GenMills_Key_Watersheds

Next, we plan to expand these conversations to include a broader mix of private and public entities in each watershed area.

Our goal is to find the right partners and begin working with others to implement changes in high-risk areas. Ultimately, our goal is to develop a global freshwater stewardship program with public commitments, public education and advocacy, and funding for each watershed.

Sustainable Sourcing by 2020

Our most recent efforts around sustainable sourcing include a commitment we made last year to sustainably source our 10 priority ingredients by 2020. This is significant since it represents more than 50 percent of the company’s annual purchases. As a food company, the vitality of our business depends upon access to high-quality ingredients; so ensuring the availability of these ingredients for years to come is absolutely critical.

GenMills_Sustainable_Sourcing_Commitment

As you’ll see from the graphic above, we source some of our 10 priority ingredients from the developing world, like vanilla and cocoa, but the majority of our ingredients come from the developed world.

Sourcing from the Developed World

As we work to increase the sustainability of row crops, including our priority ingredients such as wheat, sugar beets, oats and corn, we are collaborating with industry groups, our suppliers and North American growers to reduce the environmental impact of agriculture through continuous improvement.

For example, in the U.S., we are leaders in Field to Market: The Alliance for Sustainable Agriculture, an industry roundtable whose goal is to help growers leverage the Field to Market framework for gathering information about how their farming practices are impacting the environment.

These growers now have access to data that can help guide everyday decisions related to irrigation, tillage, crop rotation and nutrient management as they consider impacts on water consumption, land use, soil loss and energy use.

We started this work in 2010 and have gathered learnings that are helping us refine our approach, scale our activities and partner with progressive farmers across our key growing regions.

We have also been working with the World Wildlife Fund (WWF) since 2010 to integrate sustainability into General Mills’ supply chain. WWF helped us conduct a supply risk analysis of our agricultural sourcing and water risk assessment.

Sourcing from the Developing World

In a majority of developing countries heavily reliant on land, farming and resources are an inherent challenge. Farming vanilla in Madagascar is no different. Roads are treacherous, communication is conducted in the fields on cell-phones or via face-to-face and farmers are constantly negotiating price, skeptical of truly getting the best value for their crops.

Hunger has been a part of daily life for two centuries and its effects are evident.

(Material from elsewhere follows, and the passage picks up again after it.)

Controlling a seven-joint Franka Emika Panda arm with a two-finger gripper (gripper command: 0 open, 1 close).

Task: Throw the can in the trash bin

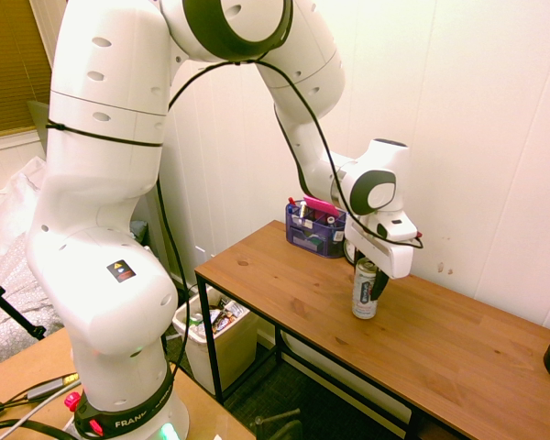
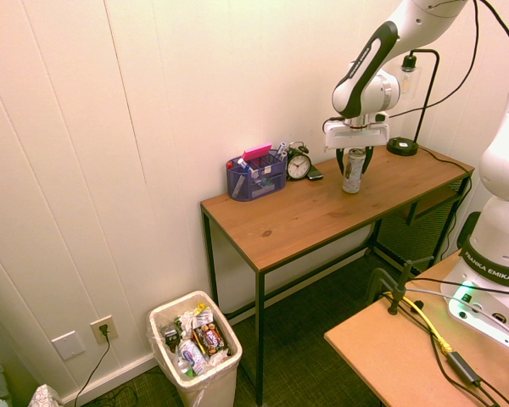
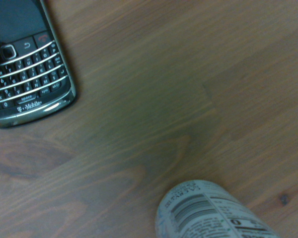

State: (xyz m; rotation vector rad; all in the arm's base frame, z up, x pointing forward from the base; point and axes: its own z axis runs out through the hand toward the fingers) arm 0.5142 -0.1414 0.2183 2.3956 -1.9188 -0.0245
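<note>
The can (image 1: 364, 295) (image 2: 353, 174) stands upright on the wooden table (image 1: 284, 284) (image 2: 297, 216), near its back edge. My gripper (image 1: 368, 280) (image 2: 355, 161) hangs straight down over the can, one dark finger on each side of its upper half. The fingers stand close to the can's sides with a thin gap left, so the gripper is open. The can's printed side (image 3: 213, 213) also shows in the wrist view. The trash bin (image 1: 222, 353) (image 2: 205, 392) sits on the floor beside the table's far end, with colourful wrappers at its rim.
A black keypad phone (image 3: 25, 64) (image 2: 315, 175) lies on the table just behind the can. A black alarm clock (image 2: 299, 164) and a blue pen organizer (image 1: 313, 229) (image 2: 256, 178) stand by the wall. A black lamp base (image 2: 400, 146) sits at the table's other end.
</note>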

Vanilla, specifically, the highest quality of a very select breed of vanilla from Madagascar, is used in General Mills products including our Haagen-Dazs ice cream. We count vanilla as one of our 10 priority ingredients and have committed money and resources to secure its long-term availability, while improving the livelihood of farmers and communities that depend on this important crop.

GenMills_Sourcing_PerfDashboard

For example, in 2013, General Mills began working with vanilla supplier Virginia Dare, the international humanitarian organization CARE and Madagascar-based NGO Fanamby on a pilot to improve farmer incomes as well as the quality, quantity and traceability of vanilla. As we help smallholder farmers accrue a greater share of the benefit from the crops they produce, we are also helping to ensure a sustainable and quality supply of vanilla for the future.

The program teaches the farmers to do more value added work on their farms like curing the bean which will allow them to potentially double their income and give them more access to the supply chain—from growing to curing.

Creating Value, Minimizing Impact

For both the developed world and the developing world, we’re working on establishing similar partnerships with organizations that share our mission to advance sustainable sourcing frameworks. With these partners, we know we can create value throughout the entire supply chain – for the farmers, our company, our clients and our consumers – all while minimizing our impact on the environment.

Our work is far from complete, but this is a journey we’re committed to.

Next: Susan Kamper, General Mills' senior technology manager examines how General Mills can strengthen other food companies in Africa through its expertise and scale.

About the Author:

Jerry leads General Mills' sustainability efforts globally. Lynch began his career at General Mills in 1995 and has served in various general management and marketing roles across the company globally. In addition to his day job, Lynch volunteers his time on the Advisory Board of the Raptor Center of Minnesota, the Food Recovery Network and the Board of Trustees of the Keystone Center. Lynch earned his Bachelor’s degree from Wheaton College in 1984 and an MBA from the Kellogg School of Management at Northwestern University in 1995.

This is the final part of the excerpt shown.